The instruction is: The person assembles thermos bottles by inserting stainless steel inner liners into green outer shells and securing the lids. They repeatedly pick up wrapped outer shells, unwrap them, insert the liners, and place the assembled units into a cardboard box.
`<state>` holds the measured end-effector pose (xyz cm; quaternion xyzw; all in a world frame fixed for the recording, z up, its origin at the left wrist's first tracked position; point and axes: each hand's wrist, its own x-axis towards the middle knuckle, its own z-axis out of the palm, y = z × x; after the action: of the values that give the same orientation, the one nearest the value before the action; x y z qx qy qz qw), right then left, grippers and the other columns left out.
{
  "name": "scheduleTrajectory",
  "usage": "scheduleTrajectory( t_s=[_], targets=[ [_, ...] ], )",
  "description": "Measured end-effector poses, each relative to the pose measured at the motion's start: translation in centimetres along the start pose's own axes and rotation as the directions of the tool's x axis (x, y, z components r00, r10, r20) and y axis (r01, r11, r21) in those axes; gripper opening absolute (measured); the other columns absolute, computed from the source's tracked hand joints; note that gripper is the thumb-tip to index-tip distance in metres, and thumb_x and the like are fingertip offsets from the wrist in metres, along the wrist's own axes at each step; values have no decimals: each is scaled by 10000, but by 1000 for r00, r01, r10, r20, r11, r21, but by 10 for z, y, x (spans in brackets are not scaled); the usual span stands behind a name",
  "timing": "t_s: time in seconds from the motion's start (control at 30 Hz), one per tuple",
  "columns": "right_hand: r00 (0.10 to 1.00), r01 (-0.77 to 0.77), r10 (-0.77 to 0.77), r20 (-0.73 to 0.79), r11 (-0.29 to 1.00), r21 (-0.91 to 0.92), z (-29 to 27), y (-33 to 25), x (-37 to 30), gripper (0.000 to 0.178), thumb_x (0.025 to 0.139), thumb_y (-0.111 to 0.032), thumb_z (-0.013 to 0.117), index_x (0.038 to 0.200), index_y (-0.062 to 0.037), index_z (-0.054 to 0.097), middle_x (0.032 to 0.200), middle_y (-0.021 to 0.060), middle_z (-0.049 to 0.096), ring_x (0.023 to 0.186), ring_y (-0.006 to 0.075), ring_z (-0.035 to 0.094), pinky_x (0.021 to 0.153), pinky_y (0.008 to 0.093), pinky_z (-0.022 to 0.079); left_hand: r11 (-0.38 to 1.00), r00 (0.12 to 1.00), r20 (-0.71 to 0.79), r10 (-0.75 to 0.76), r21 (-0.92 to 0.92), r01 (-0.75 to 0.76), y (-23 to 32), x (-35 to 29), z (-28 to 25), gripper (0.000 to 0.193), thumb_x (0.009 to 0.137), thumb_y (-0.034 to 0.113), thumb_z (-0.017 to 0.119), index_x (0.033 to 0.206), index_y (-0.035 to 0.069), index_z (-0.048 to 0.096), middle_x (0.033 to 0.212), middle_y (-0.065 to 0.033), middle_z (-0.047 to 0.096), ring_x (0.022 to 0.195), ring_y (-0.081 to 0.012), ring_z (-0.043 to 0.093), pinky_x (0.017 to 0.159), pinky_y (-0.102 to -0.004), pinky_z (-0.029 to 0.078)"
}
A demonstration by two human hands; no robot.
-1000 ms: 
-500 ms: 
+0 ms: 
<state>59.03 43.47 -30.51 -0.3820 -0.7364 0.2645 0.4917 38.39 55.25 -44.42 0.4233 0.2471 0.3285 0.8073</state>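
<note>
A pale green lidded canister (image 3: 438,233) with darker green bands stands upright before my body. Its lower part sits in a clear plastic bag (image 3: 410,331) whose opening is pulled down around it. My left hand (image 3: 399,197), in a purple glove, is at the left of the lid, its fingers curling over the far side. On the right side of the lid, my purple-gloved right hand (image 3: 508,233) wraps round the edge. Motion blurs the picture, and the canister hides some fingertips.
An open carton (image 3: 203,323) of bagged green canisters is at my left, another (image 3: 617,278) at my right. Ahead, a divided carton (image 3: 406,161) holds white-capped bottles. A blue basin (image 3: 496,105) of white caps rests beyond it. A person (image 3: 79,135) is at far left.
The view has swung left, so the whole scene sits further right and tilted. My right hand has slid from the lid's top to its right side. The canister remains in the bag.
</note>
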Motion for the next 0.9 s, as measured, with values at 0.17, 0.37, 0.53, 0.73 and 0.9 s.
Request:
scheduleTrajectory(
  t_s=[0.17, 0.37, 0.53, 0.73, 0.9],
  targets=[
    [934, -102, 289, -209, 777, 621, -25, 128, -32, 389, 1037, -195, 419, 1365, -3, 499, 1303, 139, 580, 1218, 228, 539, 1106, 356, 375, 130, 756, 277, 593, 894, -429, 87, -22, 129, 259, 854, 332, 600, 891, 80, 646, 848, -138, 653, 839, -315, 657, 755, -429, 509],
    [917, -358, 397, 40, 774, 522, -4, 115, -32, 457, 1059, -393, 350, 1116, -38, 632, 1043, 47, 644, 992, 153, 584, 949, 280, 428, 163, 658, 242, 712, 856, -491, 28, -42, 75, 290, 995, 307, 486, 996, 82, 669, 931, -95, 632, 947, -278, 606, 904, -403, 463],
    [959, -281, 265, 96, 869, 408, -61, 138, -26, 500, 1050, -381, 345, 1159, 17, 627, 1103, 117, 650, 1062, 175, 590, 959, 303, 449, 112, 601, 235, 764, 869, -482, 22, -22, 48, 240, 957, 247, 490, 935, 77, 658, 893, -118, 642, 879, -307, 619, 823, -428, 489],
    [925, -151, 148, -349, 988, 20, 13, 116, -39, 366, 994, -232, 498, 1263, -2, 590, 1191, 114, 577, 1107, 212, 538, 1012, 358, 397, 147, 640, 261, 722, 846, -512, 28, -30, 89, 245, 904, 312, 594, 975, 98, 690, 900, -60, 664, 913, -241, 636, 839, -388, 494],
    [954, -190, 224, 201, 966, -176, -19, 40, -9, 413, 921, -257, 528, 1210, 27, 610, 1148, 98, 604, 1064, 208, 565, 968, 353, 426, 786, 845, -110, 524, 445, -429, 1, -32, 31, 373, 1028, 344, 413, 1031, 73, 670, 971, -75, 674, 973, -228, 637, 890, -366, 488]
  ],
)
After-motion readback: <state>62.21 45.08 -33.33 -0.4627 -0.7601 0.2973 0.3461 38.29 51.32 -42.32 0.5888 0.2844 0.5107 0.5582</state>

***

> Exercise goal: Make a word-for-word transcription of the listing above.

> Result below:
The instruction is: The person assembles thermos bottles by inserting stainless steel inner liners into green outer shells and securing the lids. They repeatedly pick up wrapped outer shells, unwrap them, insert the liners, and place the assembled units into a cardboard box.
`<state>` holds the measured end-effector pose (xyz cm; quaternion xyzw; all in a world frame fixed for the recording, z up, its origin at the left wrist's first tracked position; point and axes: each hand's wrist, its own x-axis towards the middle knuckle, its own z-axis out of the palm, y = z × x; after the action: of the values that give the same orientation, the one nearest the value before the action; x y z qx qy qz qw), right then left, grippers and the other columns left out.
{
  "name": "scheduleTrajectory",
  "usage": "scheduleTrajectory( t_s=[_], targets=[ [_, ...] ], )",
  "description": "Measured end-effector poses, each relative to the pose measured at the motion's start: translation in centimetres along the start pose's own axes and rotation as the directions of the tool's x axis (x, y, z components r00, r10, r20) and y axis (r01, r11, r21) in those axes; gripper opening absolute (measured); the other columns absolute, computed from the source's tracked hand joints; note that gripper is the thumb-tip to index-tip distance in metres, and thumb_x and the like are fingertip offsets from the wrist in metres, along the wrist's own axes at each step; values have no decimals: each is scaled by 10000, but by 1000 for r00, r01, r10, r20, r11, r21, but by 10 for z, y, x (spans in brackets are not scaled); the usual span stands behind a name",
  "timing": "t_s: time in seconds from the motion's start (control at 30 Hz), one per tuple",
  "columns": "right_hand: r00 (0.10 to 1.00), r01 (-0.77 to 0.77), r10 (-0.77 to 0.77), r20 (-0.73 to 0.79), r11 (-0.29 to 1.00), r21 (-0.91 to 0.92), z (-29 to 27), y (-33 to 25), x (-37 to 30), gripper (0.000 to 0.178), thumb_x (0.025 to 0.139), thumb_y (-0.111 to 0.032), thumb_z (-0.013 to 0.117), index_x (0.038 to 0.200), index_y (-0.062 to 0.037), index_z (-0.054 to 0.097), middle_x (0.032 to 0.200), middle_y (-0.021 to 0.060), middle_z (-0.049 to 0.096), ring_x (0.023 to 0.186), ring_y (-0.006 to 0.075), ring_z (-0.035 to 0.094), pinky_x (0.021 to 0.153), pinky_y (0.008 to 0.093), pinky_z (-0.022 to 0.079); left_hand: r11 (-0.38 to 1.00), r00 (0.12 to 1.00), r20 (-0.71 to 0.79), r10 (-0.75 to 0.76), r21 (-0.92 to 0.92), r01 (-0.75 to 0.76), y (-23 to 32), x (-35 to 29), z (-28 to 25), gripper (0.000 to 0.193), thumb_x (0.009 to 0.137), thumb_y (-0.034 to 0.113), thumb_z (-0.017 to 0.119), index_x (0.033 to 0.206), index_y (-0.035 to 0.069), index_z (-0.048 to 0.096), middle_x (0.033 to 0.212), middle_y (-0.065 to 0.033), middle_z (-0.047 to 0.096), ring_x (0.022 to 0.195), ring_y (-0.081 to 0.012), ring_z (-0.043 to 0.093), pinky_x (0.017 to 0.159), pinky_y (-0.102 to -0.004), pinky_z (-0.029 to 0.078)"
}
A demonstration by two human hands; no robot.
-1000 ms: 
-500 ms: 
+0 ms: 
<state>59.03 43.47 -30.51 -0.3820 -0.7364 0.2645 0.4917 38.39 55.25 -44.42 0.4233 0.2471 0.3285 0.8073</state>
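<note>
A pale green lidded canister (image 3: 438,233) with darker green bands stands upright before my body. Its lower part sits in a clear plastic bag (image 3: 410,331) whose opening is pulled down around it. My left hand (image 3: 399,197), in a purple glove, is at the left of the lid, its fingers curling over the far side. On the right side of the lid, my purple-gloved right hand (image 3: 508,233) wraps round the edge. Motion blurs the picture, and the canister hides some fingertips.
An open carton (image 3: 203,323) of bagged green canisters is at my left, another (image 3: 617,278) at my right. Ahead, a divided carton (image 3: 406,161) holds white-capped bottles. A blue basin (image 3: 496,105) of white caps rests beyond it. A person (image 3: 79,135) is at far left.
The view has swung left, so the whole scene sits further right and tilted. My right hand has slid from the lid's top to its right side. The canister remains in the bag.
</note>
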Motion for the next 0.9 s, as measured, with values at 0.17, 0.37, 0.53, 0.73 and 0.9 s.
Request:
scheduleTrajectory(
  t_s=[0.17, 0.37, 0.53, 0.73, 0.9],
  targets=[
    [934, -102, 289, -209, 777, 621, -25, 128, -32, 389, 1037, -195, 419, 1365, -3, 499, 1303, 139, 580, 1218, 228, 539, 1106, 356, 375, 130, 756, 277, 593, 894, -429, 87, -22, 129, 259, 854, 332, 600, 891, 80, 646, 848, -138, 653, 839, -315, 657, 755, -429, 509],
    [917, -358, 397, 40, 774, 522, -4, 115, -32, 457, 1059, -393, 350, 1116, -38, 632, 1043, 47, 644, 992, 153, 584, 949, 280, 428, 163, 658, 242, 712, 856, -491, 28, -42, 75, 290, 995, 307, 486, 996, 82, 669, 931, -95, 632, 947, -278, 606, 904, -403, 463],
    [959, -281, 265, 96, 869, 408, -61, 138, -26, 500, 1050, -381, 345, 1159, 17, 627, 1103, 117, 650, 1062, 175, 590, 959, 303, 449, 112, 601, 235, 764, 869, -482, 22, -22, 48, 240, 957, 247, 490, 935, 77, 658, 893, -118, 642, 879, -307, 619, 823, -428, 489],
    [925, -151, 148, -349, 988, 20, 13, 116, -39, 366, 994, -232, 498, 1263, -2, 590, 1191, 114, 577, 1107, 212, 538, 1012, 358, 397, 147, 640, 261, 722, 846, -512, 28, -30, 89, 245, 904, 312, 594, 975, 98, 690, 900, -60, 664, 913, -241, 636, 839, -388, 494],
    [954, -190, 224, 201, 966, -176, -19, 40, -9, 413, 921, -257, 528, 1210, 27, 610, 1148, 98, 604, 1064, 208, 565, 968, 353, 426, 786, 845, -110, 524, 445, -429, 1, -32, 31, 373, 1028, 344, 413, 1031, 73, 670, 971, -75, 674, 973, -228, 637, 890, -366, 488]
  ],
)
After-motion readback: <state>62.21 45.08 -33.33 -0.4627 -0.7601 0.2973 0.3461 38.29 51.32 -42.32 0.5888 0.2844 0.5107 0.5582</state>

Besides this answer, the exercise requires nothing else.